- Data section:
◆ ◆ ◆

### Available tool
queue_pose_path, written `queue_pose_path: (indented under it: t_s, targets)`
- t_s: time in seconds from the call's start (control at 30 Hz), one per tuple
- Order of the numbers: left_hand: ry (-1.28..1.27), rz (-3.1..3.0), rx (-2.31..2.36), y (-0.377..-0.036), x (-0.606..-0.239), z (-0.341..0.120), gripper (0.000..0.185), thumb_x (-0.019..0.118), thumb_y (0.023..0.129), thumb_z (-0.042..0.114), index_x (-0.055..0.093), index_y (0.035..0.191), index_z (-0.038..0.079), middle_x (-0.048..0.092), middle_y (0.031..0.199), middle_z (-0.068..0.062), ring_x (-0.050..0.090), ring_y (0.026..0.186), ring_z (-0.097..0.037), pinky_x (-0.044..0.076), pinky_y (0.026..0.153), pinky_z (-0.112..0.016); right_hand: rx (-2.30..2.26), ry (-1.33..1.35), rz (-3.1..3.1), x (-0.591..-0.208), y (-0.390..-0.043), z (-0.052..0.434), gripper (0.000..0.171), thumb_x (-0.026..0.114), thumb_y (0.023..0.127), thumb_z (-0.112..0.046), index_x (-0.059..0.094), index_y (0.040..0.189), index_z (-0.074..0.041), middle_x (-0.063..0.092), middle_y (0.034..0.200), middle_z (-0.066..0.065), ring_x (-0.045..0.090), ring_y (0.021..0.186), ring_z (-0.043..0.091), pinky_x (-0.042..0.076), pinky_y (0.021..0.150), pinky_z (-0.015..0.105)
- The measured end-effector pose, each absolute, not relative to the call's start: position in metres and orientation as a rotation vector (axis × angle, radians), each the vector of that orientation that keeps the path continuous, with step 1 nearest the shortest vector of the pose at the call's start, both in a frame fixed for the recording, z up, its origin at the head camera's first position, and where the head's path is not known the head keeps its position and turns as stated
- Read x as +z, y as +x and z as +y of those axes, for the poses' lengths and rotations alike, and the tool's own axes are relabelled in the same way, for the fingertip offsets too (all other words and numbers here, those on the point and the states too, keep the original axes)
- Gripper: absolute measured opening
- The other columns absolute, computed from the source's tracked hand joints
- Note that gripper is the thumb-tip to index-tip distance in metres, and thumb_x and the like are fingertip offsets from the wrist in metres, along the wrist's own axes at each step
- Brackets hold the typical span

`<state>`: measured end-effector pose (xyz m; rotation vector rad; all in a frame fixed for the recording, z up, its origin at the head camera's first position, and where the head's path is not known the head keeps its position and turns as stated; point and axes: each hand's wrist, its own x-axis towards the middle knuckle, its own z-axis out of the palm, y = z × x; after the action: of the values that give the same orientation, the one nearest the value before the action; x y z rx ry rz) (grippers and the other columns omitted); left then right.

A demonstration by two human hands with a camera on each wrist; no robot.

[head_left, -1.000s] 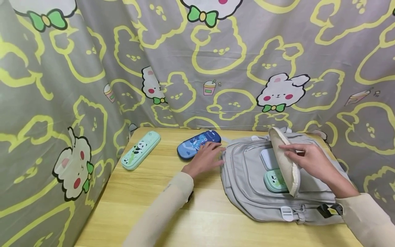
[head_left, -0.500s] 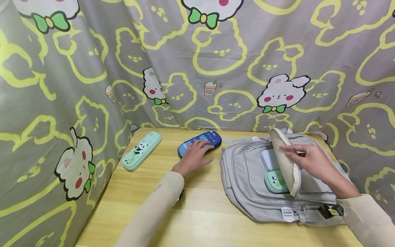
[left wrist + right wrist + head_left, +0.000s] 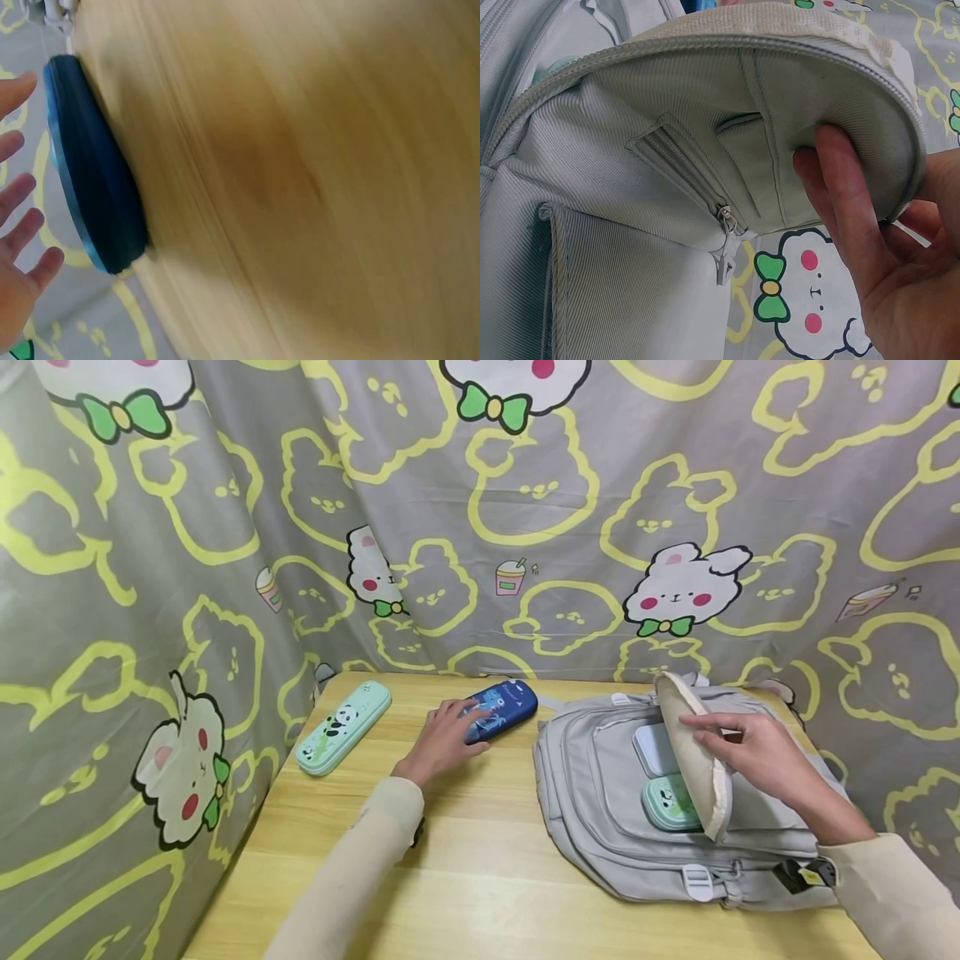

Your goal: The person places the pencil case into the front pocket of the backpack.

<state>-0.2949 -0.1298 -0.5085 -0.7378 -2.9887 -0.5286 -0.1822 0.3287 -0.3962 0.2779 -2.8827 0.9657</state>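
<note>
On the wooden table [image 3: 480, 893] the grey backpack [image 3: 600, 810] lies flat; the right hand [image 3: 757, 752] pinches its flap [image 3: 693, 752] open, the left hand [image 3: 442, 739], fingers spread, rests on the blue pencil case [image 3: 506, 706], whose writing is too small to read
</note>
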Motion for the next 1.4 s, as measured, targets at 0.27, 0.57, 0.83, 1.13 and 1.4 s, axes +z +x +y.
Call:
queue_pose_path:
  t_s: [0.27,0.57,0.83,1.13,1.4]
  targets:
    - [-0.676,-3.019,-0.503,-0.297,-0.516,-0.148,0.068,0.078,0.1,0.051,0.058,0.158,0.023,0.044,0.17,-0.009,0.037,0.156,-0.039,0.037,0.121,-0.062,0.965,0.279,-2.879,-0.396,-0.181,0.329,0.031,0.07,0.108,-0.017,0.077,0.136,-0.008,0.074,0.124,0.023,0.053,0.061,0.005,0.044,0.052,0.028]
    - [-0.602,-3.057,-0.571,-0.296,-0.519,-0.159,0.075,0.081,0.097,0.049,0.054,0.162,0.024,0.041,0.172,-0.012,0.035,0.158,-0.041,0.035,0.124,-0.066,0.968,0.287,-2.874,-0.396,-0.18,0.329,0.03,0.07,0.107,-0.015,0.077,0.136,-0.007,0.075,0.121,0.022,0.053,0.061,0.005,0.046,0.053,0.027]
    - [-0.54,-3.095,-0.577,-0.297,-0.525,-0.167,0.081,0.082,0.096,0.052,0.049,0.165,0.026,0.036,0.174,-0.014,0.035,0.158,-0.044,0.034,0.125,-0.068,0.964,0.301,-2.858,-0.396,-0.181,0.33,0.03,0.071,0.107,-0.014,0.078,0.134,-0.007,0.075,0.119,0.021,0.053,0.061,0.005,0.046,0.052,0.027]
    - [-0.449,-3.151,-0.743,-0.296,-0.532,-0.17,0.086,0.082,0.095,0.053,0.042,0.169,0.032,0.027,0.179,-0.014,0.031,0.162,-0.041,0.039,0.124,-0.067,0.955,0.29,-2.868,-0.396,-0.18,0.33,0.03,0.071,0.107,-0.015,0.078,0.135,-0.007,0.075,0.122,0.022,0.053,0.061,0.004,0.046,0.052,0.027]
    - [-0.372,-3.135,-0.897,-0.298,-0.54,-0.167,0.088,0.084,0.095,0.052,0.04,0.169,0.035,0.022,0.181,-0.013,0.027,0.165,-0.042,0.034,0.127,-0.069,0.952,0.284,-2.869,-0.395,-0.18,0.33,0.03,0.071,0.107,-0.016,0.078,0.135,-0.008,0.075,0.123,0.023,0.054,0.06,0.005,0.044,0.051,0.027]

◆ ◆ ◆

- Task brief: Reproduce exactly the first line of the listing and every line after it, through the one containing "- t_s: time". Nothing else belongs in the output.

- Response:
### Available tool
queue_pose_path, written `queue_pose_path: (indented under it: t_s, targets)`
- t_s: time in seconds from the call's start (control at 30 Hz), one per tuple

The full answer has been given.